The person has started singing now. It wasn’t a light switched on because it moves, but not like a torch beam, more of a glow.
“Who’s there?” I call from the stairs.
“It’s only me. Um, I don’t have a name as such. Jasmine blossom tea for you is it? I sniffed your mug. You didn’t wash it and this packet smells the same.”
Again, I don’t get any feeling of threat, but grip my alarm just in case. The kitchen door is open and the person looks like an angel or spectre or a bit of both. It’s really difficult to focus on anything. The light comes from skin and clothes.
Looking at me, the apparition says, “Do you have any bread, cheese, that sort of thing?”
“Who are you?” I enter the kitchen.
Looking at my packet of tea the person says, “Um, Jasmine? Call me Jasmine, will that do? Or Blossom … let’s go for Jasmine.” I stand speechless. She smiles. “I’m a supernatural being, maybe the only one of my kind so completely defined. I need to talk to you. Is this a fridge? Is this where cheese may be found? Oh, please. Just this once.” Without waiting for permission she rummages through the contents. “Ooh, Camembert!” Turning to me, she adds, “Crackers or anything?”
“There,” I point, “in the cupboard. There are some in that tin but they’ll be a bit soggy by now.”
She skips and claps her hands. “Soggy is quite excellent. My teeth are like the rest of me, a bit insubstantial and see-through.”
I’m totally dumbfounded but strangely relieved as I decide everything I’ve ever been told about anything is quite wrong. She’s placed my cup on the table and I sit in the chair nearest. Her eyes widen and crumbs skitter down as she takes a bite. “Sorry, I’m a bit messy but this is my first time.” Leaning against the counter she says, “You are a very important person and about to do something really clever. You just need to think in a cool new way. Well, not new … just wiser.”
It’s not cold here. At my age I leave the heating on low at night during winter. However, I like the warmth on my fingers as I wrap them around the mug.
“Oh,” she says with her mouth full, “It’s me who needs to talk, isn’t it? Yum, this is lovely. Sorry about my manners. Anyway, this is about Angie.”
“Angie?” I ask, “Angie who? The only one I know is…”
“Angie Fairchild. Yes, that’s the one – your stepdaughter. She’s in a spot of bother.”
“She always is. I … I don’t really know her. I haven’t seen her in ages. We don’t have much of a…”
“Actually you do, well she does. Do you know you’re the only person in her life? She has no friends – nothing. That makes you terribly important even though she doesn’t really know it.”
This is not good news and the room has mysteriously grown icy cold.
Jasmine sits and lifts her mug. “What are you thinking?” She watches me in silence as my thoughts spin and tumble. Taking a sip of tea, she spills some splashing on the table but doesn’t react. “OK, I’ll tell you what you’re thinking because I’m a bit of you and a bit of her. “She’s trouble. She’s selfish … selfish? Do you really think that? Selfish because she attempted suicide and that caused her mother and you pain and disruption?” She frowns. “We need to do something about that.”

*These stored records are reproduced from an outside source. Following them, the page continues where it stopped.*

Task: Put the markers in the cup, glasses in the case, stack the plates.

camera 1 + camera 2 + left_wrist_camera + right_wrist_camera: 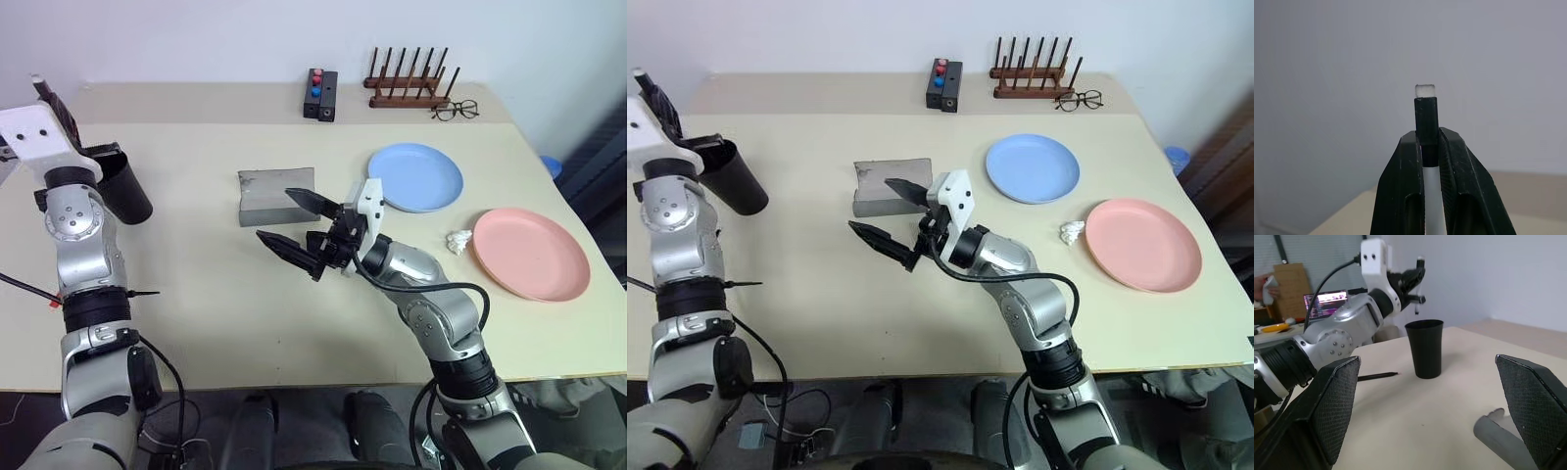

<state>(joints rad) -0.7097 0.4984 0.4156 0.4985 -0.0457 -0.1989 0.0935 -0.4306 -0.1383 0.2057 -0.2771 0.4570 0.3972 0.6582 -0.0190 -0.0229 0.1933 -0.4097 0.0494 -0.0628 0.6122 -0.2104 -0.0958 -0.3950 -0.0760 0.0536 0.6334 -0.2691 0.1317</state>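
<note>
My left gripper (1430,147) is shut on a white marker (1425,110) with a black cap, raised at the table's far left, above and just behind the black cup (124,186). The right wrist view shows that marker (1418,289) hanging over the cup (1426,348). A second, dark marker with a red part (24,287) lies on the table, partly hidden behind my left arm. My right gripper (274,213) stands wide open and empty over mid-table, in front of the grey case (276,194). The blue plate (416,176) and pink plate (531,253) lie apart at the right. The glasses are out of view.
Thin-rimmed clear spectacles (456,110), a wooden peg rack (407,83) and a black box with red and blue knobs (320,93) sit along the table's back edge. A crumpled white scrap (458,240) lies between the plates.
</note>
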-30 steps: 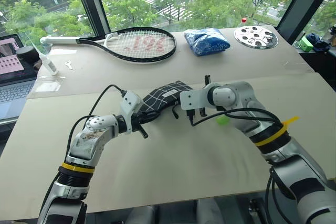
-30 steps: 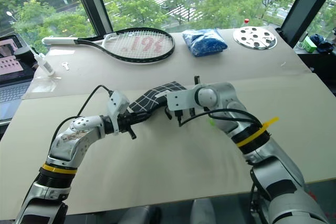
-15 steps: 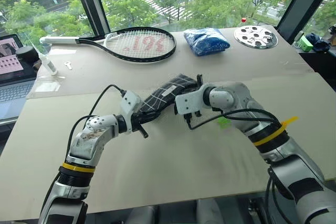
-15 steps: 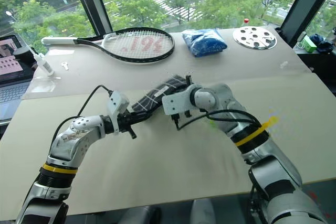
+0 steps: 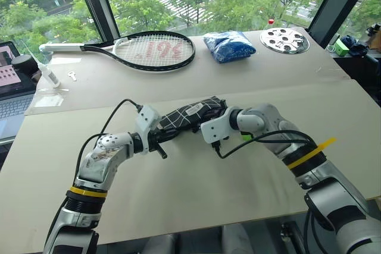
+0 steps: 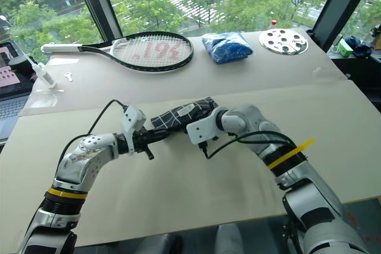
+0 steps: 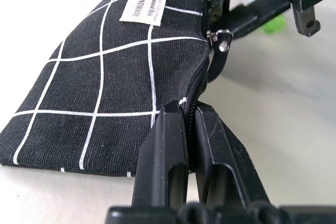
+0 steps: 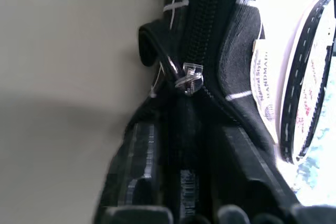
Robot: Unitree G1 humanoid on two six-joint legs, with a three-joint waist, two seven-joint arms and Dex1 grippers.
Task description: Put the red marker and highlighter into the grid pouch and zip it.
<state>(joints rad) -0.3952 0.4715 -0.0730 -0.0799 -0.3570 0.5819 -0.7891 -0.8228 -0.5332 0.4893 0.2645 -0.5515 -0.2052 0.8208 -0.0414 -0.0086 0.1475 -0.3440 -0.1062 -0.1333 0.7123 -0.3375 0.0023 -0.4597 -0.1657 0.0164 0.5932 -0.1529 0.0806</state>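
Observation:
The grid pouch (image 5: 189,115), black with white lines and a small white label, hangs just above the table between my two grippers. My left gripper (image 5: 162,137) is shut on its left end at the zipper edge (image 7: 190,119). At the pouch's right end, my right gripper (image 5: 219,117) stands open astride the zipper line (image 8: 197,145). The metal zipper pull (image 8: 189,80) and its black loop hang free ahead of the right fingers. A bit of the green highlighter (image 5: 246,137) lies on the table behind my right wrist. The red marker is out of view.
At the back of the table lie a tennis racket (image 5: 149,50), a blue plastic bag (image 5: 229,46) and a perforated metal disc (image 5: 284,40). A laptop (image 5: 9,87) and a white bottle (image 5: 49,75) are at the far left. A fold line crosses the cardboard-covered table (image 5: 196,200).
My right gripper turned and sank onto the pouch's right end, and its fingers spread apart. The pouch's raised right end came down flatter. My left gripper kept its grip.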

I shrug as an awful weight of premonition lands, pushing me deeper into the chair. I grunt, “It’s not really anything to do with me. She’s reclusive, doesn’t speak to people, me anyway. Lately she’s always pushing me away, leaving the room as soon as I finish speaking, impatient to be gone. She doesn’t really like me any more.”
Jasmine pulls a framed photo from her pocket or something. “But she sent you this – a picture of you and her mother together.”
“This is one of her prized, most cherished things.”
“It can’t be. She wrapped it badly for a start – and got the address wrong, well, almost illegible.”
“You don’t think it was a struggle for her to do even that?”
“Well, I didn’t think…” I run out of words.
Jasmine rolls her eyes and slaps the table. “That’s the problem with humans! They always judge. They say that a person walking in front of a car is a fool and don’t stop to think the person may be stressed or having a stroke or something.”
“Angie was always a bit slapdash about things though.”
“Let me tell you what her depression is like. It started with expectations, hers, yours and those from society. She wanted to save the whole world and always felt a failure. The pain started and grew. She became more desperate, wilder ideas and expectations, greater goals, bigger risks and worked so hard. Nothing could have worked – nothing would ever be enough.”
I sit back. “Yes, that does seem to describe her a bit.”
“She took risks even to the point of compromising her own principles and ethics – as she saw others doing so successfully. Tiny little things but enough to fuel her own self-contempt. The pain stops you thinking.”
That has me stumped. “I’m not sure what you mean.”
“Oh, that’s the easy bit. Chronic stress and pain change how you think. It’s chemistry. The brain stops being so efficient. Circular thoughts whirl round and round and round endlessly, uselessly and the sufferer has no control over them. The pain grows into relentless torment. The person begins to contemplate suicide but fights it off because they know it’ll hurt the people they love. They’re at the stage where contact with other people is already awful because they don’t want their useless, contemptible self near anyone they care about. The pain worsens to the point they can hardly think of anything but it and the people they love. Self-contempt is extreme and their thoughts so out of control they begin to see their death as a blessing to others. They’re usually way, way beyond asking for help by then. The brain has stopped hoping. The realisation comes that even the people they love would forgive them their suicide – if those people understood how merciless the agony is. Finally all consciousness is limited to unendurable suffering and its immediate end. There is nothing else.”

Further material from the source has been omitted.